The trust lays down relatively few rules for managers about the sectors to be avoided: companies producing ‘controversial weapons’ are not acceptable, but a tobacco company ‘moving in the right direction’ by developing new alternatives to cigarettes, for example, might be. ‘It’s better for such a business to have shareholders who care and want to get on board with these issues,’ observes Godfrey.
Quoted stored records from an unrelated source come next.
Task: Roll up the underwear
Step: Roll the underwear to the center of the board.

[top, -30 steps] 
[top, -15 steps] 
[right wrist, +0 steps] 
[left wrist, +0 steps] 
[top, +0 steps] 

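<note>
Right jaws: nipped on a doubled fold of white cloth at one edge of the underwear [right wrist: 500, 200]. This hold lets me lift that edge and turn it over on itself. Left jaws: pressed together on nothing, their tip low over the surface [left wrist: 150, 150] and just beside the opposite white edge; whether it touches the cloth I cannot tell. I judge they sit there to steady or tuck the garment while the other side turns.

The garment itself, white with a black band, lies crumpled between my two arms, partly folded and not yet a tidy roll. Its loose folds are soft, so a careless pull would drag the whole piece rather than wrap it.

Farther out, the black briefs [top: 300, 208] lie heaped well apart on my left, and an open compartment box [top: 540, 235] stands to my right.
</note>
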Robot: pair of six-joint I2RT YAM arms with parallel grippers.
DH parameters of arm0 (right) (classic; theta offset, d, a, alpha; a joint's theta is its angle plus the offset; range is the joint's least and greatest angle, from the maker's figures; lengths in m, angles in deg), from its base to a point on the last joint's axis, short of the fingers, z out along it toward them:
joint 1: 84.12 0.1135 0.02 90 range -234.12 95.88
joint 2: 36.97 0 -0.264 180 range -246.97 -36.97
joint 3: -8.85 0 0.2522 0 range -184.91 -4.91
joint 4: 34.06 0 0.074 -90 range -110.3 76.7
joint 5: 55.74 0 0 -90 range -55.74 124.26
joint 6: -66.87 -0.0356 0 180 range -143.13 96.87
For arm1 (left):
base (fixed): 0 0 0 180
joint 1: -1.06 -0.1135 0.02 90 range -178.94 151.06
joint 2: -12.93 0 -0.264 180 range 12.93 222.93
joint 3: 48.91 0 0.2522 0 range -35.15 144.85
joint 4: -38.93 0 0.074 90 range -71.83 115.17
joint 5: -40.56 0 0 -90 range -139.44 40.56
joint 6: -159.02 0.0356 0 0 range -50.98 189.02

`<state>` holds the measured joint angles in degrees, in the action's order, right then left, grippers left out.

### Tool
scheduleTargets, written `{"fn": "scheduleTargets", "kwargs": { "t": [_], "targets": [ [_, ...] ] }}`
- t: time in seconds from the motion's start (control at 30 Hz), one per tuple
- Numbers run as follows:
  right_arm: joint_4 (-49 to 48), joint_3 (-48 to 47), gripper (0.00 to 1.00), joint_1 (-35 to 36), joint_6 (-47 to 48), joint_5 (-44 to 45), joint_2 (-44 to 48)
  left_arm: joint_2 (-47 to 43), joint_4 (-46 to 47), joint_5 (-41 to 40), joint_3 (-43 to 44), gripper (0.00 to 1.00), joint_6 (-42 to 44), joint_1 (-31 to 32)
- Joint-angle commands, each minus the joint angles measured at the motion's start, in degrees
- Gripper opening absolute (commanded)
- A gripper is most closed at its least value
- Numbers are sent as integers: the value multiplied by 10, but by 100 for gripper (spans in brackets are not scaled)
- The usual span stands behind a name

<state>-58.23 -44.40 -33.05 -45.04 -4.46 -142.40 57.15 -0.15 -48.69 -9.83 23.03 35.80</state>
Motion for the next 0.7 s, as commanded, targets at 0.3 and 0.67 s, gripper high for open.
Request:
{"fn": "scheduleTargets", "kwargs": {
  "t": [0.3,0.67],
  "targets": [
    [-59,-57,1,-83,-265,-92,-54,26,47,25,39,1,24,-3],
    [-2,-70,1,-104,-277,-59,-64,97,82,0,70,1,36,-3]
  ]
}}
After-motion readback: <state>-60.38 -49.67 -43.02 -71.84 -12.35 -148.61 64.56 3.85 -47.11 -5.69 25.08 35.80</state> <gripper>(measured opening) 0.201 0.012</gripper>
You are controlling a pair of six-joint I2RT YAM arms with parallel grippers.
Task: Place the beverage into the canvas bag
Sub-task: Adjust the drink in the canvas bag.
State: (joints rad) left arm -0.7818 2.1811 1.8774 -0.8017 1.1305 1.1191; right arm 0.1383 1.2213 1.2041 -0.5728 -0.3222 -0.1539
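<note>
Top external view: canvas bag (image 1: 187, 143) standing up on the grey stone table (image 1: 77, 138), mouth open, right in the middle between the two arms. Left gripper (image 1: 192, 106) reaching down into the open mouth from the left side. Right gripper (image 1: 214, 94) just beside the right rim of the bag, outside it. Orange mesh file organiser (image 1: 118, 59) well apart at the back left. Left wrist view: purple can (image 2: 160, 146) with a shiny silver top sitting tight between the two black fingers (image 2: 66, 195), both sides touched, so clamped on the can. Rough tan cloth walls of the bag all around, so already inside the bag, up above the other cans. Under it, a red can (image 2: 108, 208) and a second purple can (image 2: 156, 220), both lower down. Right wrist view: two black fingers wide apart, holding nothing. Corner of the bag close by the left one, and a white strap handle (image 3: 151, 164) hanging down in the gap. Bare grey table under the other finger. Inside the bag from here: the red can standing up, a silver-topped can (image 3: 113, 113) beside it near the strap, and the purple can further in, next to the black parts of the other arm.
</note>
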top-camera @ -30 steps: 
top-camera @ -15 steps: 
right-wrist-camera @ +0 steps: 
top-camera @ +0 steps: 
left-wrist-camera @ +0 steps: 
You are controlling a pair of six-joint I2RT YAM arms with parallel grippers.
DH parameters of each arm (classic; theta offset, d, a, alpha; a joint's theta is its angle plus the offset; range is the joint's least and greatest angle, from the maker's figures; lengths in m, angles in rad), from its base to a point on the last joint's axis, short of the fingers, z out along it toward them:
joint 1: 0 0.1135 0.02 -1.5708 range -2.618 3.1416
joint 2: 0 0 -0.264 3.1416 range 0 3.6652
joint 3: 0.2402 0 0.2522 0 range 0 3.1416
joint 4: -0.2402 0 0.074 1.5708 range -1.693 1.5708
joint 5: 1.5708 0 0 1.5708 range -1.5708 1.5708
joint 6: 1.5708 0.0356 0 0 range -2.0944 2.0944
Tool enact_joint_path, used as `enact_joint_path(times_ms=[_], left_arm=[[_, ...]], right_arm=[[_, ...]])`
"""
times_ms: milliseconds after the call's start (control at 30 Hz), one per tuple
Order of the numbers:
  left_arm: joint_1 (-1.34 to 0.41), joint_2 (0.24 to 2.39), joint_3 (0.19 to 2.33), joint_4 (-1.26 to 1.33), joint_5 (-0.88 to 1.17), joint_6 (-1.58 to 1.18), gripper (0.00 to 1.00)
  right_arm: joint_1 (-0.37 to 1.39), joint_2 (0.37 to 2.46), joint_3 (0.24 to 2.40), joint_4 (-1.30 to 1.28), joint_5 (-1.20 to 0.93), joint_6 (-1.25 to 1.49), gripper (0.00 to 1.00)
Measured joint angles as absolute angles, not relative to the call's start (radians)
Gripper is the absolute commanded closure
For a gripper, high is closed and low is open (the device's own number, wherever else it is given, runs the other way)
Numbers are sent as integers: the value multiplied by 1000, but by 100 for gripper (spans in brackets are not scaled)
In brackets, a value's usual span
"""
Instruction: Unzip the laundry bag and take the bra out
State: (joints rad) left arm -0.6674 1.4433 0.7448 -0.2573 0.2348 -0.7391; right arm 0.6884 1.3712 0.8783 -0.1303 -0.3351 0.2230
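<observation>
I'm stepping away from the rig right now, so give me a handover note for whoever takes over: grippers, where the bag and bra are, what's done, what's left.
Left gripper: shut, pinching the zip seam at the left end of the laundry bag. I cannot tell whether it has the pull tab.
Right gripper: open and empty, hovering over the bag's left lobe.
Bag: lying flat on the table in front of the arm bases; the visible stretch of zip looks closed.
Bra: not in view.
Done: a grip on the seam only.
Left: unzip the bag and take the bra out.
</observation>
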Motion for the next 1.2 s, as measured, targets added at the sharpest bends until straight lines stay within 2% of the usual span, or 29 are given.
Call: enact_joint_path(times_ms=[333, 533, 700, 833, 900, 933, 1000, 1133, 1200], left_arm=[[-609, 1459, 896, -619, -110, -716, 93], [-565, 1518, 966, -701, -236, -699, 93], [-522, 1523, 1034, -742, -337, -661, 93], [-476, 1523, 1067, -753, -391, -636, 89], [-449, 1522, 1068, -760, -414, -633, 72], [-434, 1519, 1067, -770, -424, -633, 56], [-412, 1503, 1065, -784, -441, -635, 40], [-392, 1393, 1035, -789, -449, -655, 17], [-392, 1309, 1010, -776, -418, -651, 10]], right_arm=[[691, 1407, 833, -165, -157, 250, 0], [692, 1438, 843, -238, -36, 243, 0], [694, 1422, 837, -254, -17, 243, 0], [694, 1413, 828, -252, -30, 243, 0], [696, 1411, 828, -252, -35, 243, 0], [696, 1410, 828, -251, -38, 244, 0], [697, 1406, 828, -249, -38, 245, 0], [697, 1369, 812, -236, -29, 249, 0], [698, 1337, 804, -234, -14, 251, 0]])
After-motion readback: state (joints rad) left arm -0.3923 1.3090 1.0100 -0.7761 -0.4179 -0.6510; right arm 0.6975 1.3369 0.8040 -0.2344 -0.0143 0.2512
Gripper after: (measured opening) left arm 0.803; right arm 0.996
What about the vexed question of executive remuneration, where huge bonuses, often regardless of outcomes, have become increasingly frequent in corporate culture? ‘We want to see performance-related pay disappear,’ he says. ‘We want to go back to a system where company executives are set objectives as part of their salary, and if they can’t do the job properly they are supported and if necessary replaced.’
To that end, the trust will practise what it preaches, with People’s Trust executives earning no more than 20 times national average earnings (currently around £26,500). That hardly leaves them on the breadline; but ‘it will give us the right to say that pay inequalities need to come down and that performance-related pay should be junked in favour of good old performance management’.
Neil Woodford has already set a precedent for a long-term approach with his Patient Capital Trust (PCT), launched in April 2015, and Godfrey stresses it’s ‘incredibly important’ that someone so high-profile is taking this lead. People’s Trust investors will need to have similar faith in the abilities of the coterie of managers lined up by Godfrey and his advisers at consultancy Willis Towers Watson; but a strong line-up, coupled with Godfrey’s persuasive message of ‘a better way of doing things,’ will be an attractive message for those prepared to take the long view.